## TASK PROMPT
Write out every line of the material exactly as it appears.

## DATA PROVIDED
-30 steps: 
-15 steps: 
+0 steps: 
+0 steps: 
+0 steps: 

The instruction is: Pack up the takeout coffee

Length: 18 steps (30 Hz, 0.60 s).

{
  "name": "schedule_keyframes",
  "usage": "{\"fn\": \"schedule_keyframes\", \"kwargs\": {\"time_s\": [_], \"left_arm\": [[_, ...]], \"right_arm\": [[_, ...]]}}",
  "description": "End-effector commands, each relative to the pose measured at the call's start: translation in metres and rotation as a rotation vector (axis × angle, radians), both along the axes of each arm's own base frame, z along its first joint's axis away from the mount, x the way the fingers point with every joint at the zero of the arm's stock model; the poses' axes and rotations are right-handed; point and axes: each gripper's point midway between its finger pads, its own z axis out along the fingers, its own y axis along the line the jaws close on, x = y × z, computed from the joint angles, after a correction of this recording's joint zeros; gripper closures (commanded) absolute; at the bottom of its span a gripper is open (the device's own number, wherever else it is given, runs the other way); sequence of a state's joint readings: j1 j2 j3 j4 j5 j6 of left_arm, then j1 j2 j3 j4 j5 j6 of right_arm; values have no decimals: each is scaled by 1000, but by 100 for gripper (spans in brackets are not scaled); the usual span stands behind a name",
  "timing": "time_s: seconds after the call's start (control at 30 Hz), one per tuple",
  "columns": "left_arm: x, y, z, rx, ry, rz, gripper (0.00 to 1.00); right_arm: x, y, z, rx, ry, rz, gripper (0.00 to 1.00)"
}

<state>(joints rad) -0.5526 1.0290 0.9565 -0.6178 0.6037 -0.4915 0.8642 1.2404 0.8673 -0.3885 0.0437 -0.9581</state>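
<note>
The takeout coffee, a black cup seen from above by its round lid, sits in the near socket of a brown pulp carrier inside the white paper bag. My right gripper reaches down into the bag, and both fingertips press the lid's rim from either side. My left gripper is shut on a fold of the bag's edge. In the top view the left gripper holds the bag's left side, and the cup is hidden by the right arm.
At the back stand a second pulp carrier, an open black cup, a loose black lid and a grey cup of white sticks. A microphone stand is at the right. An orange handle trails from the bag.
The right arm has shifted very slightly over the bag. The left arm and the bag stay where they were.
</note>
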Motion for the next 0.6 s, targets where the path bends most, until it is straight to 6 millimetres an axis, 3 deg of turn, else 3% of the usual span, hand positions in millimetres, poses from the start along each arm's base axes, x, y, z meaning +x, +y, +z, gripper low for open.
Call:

## OUTPUT FOR THIS EXERCISE
-30 steps: 
-15 steps: 
+0 steps: 
+0 steps: 
+0 steps: 

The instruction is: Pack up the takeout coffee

Length: 18 steps (30 Hz, 0.60 s).

{
  "name": "schedule_keyframes",
  "usage": "{\"fn\": \"schedule_keyframes\", \"kwargs\": {\"time_s\": [_], \"left_arm\": [[_, ...]], \"right_arm\": [[_, ...]]}}",
  "description": "End-effector commands, each relative to the pose measured at the call's start: translation in metres and rotation as a rotation vector (axis × angle, radians), both along the axes of each arm's own base frame, z along its first joint's axis away from the mount, x the way the fingers point with every joint at the zero of the arm's stock model; the poses' axes and rotations are right-handed; point and axes: each gripper's point midway between its finger pads, its own z axis out along the fingers, its own y axis along the line the jaws close on, x = y × z, computed from the joint angles, after a correction of this recording's joint zeros; gripper closures (commanded) absolute; at the bottom of its span a gripper is open (the device's own number, wherever else it is given, runs the other way); sequence of a state's joint readings: j1 j2 j3 j4 j5 j6 of left_arm, then j1 j2 j3 j4 j5 j6 of right_arm; values have no decimals: each is scaled by 1000, but by 100 for gripper (spans in brackets are not scaled); the usual span stands behind a name",
  "timing": "time_s: seconds after the call's start (control at 30 Hz), one per tuple",
  "columns": "left_arm: x, y, z, rx, ry, rz, gripper (0.00 to 1.00); right_arm: x, y, z, rx, ry, rz, gripper (0.00 to 1.00)"
}

<state>(joints rad) -0.5526 1.0290 0.9565 -0.6178 0.6037 -0.4915 0.8642 1.2404 0.8673 -0.3885 0.0437 -0.9581</state>
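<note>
The takeout coffee, a black cup seen from above by its round lid, sits in the near socket of a brown pulp carrier inside the white paper bag. My right gripper reaches down into the bag, and both fingertips press the lid's rim from either side. My left gripper is shut on a fold of the bag's edge. In the top view the left gripper holds the bag's left side, and the cup is hidden by the right arm.
At the back stand a second pulp carrier, an open black cup, a loose black lid and a grey cup of white sticks. A microphone stand is at the right. An orange handle trails from the bag.
The right arm has shifted very slightly over the bag. The left arm and the bag stay where they were.
</note>
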Motion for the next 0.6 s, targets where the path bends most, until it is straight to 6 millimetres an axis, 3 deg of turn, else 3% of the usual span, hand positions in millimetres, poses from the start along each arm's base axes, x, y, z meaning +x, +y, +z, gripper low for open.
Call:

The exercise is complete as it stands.